The Catholic Defender: Solemnity of All Saints
All Saints' Day in the officially commemorates all those who attain glory with God in heaven. They are the holy women, men, and children given to us as models for every day and age to inspire us on our journey of faith.
All Saints' Day is one of the Holy Days of Obligation in the Catholic Church; Mass attendance is expected on November 1 for all who are able.
All Saints' Day was formally started by Pope Boniface IV, who consecrated the Pantheon at Rome to the Virgin Mary and all the Martyrs on May 13 in 609 AD. Boniface IV also established All Souls' Day, which follows All Saints.
The earliest certain observance of a feast in honor of all the saints is an early fourth-century commemoration of “all the martyrs.” In the early seventh century, after successive waves of invaders plundered the catacombs, Pope Boniface IV gathered up some 28 wagon-loads of bones and reinterred them beneath the Pantheon, a Roman temple dedicated to all the gods. The pope rededicated the shrine as a Christian church. According to Venerable Bede, the pope intended “that the memory of all the saints might in the future be honored in the place which had formerly been dedicated to the worship not of gods but of demons” (On the Calculation of Time).
But the rededication of the Pantheon, like the earlier commemoration of all the martyrs, occurred in May. Many Eastern Churches still honor all the saints in the spring, either during the Easter season or immediately after Pentecost.
How the Western Church came to celebrate this feast, now recognized as a solemnity, in November is a puzzle to historians. The Anglo-Saxon theologian Alcuin observed the feast on November 1 in 800, as did his friend Arno, Bishop of Salzburg. Rome finally adopted that date in the ninth century.
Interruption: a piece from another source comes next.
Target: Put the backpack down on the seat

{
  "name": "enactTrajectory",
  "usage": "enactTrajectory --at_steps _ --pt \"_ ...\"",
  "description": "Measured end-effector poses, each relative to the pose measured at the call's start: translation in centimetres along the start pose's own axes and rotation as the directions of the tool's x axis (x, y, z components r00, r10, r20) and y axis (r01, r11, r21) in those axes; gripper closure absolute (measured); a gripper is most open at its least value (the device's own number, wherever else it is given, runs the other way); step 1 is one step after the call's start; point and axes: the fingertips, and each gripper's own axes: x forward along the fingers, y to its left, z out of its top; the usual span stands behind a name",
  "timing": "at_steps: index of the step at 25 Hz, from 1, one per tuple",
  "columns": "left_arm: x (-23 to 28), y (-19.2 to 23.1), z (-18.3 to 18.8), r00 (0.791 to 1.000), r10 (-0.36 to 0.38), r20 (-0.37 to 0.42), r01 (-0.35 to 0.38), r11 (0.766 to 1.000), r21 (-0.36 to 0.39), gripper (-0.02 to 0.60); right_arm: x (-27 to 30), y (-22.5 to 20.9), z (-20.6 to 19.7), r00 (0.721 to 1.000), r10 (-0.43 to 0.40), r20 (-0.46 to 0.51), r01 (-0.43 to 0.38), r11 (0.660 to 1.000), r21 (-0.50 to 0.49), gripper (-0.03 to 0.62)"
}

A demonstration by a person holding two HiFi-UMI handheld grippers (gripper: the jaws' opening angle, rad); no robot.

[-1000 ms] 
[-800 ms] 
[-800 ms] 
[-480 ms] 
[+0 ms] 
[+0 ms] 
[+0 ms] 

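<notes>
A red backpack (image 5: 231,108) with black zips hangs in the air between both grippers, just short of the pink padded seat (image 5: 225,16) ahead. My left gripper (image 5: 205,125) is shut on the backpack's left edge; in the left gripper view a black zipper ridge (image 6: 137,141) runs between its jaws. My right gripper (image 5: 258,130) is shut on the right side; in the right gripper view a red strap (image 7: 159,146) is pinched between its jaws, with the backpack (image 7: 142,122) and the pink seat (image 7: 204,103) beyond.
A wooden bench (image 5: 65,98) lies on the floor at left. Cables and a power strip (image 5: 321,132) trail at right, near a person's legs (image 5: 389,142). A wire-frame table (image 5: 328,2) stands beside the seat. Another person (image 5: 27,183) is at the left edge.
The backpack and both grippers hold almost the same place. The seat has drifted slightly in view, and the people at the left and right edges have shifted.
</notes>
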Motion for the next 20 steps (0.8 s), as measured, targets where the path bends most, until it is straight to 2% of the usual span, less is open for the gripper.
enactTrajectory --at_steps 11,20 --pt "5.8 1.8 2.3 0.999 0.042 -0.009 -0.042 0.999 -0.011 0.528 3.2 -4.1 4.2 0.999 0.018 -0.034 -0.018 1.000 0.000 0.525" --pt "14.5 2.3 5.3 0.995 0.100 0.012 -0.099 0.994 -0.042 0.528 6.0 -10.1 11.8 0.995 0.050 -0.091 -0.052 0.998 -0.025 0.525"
This feast first honored martyrs. Later, when Christians were free to worship according to their consciences, the Church acknowledged other paths to sanctity. In the early centuries the only criterion was popular acclaim, even when the bishop’s approval became the final step in placing a commemoration on the calendar. The first papal canonization occurred in 993; the lengthy process now required to prove extraordinary sanctity took form in the last 500 years. Today’s feast honors the obscure as well as the famous—the saints each of us have known.
We praise you, O God, and we honor all your holy ones. We ask the help of those men and women who struggled against evil and stood firm, who loved one another, who worked for justice and peace, who healed the sick and fed the hungry. We on earth and they in heaven sing one song of praise.